● **Problem statement**
Using the material below, return exactly the lines between the one holding "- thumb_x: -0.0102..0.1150" and the one holding "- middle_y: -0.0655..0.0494", inclusive, and no others.
Segment Start: Data section
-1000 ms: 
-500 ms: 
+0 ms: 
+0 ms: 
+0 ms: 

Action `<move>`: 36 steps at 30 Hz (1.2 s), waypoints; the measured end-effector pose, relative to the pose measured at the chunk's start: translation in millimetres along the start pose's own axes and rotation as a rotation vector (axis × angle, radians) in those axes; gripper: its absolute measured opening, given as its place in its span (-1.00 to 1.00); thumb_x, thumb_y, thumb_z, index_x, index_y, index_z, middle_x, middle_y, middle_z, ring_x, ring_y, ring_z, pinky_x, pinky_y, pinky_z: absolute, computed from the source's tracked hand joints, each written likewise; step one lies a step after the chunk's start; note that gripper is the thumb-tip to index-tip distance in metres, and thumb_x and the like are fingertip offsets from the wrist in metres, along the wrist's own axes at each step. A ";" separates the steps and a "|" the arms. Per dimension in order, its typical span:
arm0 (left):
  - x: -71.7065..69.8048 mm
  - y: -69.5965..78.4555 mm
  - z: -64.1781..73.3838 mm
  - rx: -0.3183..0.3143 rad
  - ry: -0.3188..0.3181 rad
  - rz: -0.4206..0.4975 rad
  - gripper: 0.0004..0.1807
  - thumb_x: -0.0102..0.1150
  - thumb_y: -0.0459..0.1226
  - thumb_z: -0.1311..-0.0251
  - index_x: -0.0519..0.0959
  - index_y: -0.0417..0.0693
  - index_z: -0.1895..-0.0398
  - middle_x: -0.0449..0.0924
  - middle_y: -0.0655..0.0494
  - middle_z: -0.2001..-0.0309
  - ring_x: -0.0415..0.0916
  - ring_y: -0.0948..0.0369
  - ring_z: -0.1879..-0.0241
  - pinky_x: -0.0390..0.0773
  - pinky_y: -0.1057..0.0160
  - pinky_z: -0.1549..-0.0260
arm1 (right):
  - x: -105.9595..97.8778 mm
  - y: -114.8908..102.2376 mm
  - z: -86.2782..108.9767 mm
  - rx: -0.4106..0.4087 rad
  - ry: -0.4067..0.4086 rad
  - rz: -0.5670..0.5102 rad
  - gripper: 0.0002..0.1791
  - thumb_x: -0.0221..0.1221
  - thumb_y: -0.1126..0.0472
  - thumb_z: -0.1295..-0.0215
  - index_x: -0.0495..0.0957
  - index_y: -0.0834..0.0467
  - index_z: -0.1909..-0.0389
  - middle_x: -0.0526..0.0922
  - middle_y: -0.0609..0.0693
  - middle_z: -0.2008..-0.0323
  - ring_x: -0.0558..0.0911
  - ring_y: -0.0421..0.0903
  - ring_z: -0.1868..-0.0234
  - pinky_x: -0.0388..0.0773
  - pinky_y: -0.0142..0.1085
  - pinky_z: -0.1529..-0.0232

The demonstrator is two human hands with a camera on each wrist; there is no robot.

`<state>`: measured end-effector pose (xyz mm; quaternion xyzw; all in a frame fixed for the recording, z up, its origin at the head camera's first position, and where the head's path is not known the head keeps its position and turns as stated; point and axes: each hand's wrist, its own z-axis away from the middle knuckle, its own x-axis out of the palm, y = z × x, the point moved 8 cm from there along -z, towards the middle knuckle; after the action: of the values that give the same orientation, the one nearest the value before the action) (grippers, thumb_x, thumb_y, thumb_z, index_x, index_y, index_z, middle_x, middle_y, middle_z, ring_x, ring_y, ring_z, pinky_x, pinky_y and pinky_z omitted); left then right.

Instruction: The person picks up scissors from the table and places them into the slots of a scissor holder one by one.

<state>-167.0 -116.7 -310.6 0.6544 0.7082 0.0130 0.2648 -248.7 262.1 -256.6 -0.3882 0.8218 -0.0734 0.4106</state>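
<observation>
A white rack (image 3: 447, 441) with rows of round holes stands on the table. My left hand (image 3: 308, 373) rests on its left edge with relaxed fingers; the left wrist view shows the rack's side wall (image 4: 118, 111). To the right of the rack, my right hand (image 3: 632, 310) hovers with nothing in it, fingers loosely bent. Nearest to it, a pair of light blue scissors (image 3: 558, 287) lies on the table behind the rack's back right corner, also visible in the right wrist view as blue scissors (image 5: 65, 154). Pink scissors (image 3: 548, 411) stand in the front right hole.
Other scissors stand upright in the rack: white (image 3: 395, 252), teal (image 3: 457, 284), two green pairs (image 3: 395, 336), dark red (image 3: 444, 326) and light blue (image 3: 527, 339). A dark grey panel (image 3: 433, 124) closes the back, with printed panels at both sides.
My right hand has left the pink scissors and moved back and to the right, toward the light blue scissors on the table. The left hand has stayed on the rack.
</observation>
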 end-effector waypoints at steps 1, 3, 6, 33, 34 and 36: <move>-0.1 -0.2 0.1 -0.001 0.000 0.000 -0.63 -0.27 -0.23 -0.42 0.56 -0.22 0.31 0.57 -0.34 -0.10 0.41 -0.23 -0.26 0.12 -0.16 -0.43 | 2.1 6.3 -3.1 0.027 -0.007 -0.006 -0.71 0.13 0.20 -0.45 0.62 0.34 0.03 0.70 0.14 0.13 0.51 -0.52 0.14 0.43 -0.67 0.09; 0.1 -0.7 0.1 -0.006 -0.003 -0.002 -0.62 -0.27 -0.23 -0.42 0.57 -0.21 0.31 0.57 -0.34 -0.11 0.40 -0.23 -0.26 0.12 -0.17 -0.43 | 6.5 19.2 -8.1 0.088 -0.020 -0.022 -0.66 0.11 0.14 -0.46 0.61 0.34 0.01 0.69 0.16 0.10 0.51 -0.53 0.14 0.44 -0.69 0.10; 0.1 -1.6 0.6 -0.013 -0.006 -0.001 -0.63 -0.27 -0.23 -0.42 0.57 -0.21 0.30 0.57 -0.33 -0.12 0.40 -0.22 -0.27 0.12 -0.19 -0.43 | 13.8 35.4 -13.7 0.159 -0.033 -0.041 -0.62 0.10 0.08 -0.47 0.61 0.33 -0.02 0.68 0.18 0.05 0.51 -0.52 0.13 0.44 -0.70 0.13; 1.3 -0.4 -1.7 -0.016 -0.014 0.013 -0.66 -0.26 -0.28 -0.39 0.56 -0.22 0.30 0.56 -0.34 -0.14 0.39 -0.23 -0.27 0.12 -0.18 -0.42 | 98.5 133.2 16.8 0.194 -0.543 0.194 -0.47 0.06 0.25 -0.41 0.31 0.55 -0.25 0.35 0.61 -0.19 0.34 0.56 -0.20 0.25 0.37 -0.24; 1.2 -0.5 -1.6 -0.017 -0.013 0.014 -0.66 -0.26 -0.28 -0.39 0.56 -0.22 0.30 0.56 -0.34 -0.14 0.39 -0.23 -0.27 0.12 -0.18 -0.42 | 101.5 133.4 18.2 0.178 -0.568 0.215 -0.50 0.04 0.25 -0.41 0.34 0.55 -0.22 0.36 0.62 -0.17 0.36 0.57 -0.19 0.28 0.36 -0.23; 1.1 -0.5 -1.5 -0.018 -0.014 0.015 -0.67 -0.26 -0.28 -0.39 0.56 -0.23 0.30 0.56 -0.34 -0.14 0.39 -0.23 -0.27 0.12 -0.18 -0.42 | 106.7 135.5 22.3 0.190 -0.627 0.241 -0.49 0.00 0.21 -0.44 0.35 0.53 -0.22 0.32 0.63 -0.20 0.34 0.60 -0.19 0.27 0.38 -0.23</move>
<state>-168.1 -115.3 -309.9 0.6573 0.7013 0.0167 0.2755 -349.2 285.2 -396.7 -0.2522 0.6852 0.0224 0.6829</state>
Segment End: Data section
● **Answer for the task**
  - thumb_x: -0.0102..0.1150
  - thumb_y: -0.0459..0.1226
  - thumb_z: -0.1311..-0.0251
  - index_x: -0.0519..0.0959
  - index_y: -0.0417..0.0693
  - index_z: -0.1895..-0.0398
  - middle_x: -0.0449..0.0924
  - middle_y: -0.0655..0.0494

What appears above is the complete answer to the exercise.